7. Many will remember the Willie Horton case, which doomed the presidential candidacy Michael Dukakis in 1988.
8. An excellent recent work on Florida’s early parole and pardon system is: Crime, Sexual Violence, and Clemency: Florida's Pardon Board and Penal System in the Progressive Era by Prof. Vivien M.L. Miller.
9. Those sentenced under life and capital felonies represent an insignificant burden to the prison system.
10. An interesting historical question is the effect on sentencing practices of the 1968 constitutional revision resulting in nonpartisan judicial elections. It has been argued that nonpartisan elections increased the degree that Florida circuit court judges became captives of their public persona.
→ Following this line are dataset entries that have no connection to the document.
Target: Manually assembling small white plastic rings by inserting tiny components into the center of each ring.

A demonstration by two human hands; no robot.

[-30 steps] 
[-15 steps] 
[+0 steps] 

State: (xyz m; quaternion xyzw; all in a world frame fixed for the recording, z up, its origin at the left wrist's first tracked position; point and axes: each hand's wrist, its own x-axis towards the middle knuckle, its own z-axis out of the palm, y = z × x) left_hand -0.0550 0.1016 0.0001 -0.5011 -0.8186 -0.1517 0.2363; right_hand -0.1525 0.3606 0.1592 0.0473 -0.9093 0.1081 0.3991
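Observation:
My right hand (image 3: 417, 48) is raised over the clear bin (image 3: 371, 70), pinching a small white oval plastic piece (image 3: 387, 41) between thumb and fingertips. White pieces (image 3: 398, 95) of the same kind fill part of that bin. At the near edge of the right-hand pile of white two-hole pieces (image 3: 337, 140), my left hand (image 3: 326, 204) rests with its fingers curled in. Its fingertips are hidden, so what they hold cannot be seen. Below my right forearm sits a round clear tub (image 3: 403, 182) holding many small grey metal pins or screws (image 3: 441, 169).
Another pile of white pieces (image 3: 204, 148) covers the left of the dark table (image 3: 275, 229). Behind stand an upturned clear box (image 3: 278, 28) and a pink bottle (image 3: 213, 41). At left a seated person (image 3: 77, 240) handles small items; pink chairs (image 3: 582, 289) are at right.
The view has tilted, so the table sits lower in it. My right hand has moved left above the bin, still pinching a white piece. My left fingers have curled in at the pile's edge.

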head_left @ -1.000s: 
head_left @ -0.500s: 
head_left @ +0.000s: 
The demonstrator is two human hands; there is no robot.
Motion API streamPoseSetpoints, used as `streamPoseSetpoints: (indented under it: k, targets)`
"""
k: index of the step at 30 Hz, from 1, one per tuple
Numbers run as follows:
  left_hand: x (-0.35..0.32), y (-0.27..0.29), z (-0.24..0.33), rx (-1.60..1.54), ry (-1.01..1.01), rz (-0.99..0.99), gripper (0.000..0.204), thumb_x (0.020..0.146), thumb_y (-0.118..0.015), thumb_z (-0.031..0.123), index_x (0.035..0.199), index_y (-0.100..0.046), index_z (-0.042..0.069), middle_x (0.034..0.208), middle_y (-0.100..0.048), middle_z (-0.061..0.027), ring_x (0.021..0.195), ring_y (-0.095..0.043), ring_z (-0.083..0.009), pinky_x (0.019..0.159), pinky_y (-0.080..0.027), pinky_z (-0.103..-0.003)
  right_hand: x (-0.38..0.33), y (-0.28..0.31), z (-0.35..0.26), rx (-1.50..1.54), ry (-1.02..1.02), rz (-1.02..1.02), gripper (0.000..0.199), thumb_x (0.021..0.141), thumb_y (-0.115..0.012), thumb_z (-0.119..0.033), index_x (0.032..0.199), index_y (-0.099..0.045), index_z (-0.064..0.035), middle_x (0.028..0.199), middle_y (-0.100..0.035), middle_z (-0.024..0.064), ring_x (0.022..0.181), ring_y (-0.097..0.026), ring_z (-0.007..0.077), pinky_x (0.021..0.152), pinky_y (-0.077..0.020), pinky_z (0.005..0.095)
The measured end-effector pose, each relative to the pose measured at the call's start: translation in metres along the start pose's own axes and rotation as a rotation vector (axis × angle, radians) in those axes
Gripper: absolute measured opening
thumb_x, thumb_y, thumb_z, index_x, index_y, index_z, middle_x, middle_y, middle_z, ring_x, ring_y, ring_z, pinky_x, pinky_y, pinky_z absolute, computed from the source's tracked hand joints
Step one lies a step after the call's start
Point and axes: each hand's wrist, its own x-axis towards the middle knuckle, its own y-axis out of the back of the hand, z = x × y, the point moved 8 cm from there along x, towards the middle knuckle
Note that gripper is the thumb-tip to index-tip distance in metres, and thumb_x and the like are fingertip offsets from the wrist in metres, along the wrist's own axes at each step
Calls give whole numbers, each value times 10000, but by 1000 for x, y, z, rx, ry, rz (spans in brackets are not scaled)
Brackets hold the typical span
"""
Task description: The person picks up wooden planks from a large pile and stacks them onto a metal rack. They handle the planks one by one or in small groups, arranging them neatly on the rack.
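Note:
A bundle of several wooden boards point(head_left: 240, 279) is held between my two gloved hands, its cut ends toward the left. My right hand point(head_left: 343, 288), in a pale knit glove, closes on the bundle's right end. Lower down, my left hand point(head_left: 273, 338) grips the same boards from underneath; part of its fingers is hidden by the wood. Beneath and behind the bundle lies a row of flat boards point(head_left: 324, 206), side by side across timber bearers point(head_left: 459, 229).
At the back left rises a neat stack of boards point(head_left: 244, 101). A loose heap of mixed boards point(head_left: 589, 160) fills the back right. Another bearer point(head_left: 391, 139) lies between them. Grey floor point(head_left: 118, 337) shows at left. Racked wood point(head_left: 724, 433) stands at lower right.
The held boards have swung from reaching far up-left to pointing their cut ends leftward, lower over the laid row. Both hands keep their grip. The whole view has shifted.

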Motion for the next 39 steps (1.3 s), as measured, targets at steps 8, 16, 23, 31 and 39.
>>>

11. One of the persistent myths is that rural Floridians welcome new prisons as a means of economic development. Even if this was true in the past, we have already saturated rural Florida with prisons and cannot hire enough correctional officers to staff them. Private prisons will not change the community dynamics. As one Bradford county resident put it, "There is only so much razor wire a man wants to see on his horizon."
12. Albert W. Alschuler, The Failure of Sentencing Guidelines: A Plea For Less Aggregation, U. Chi. L. Rev. 901,903 (1991).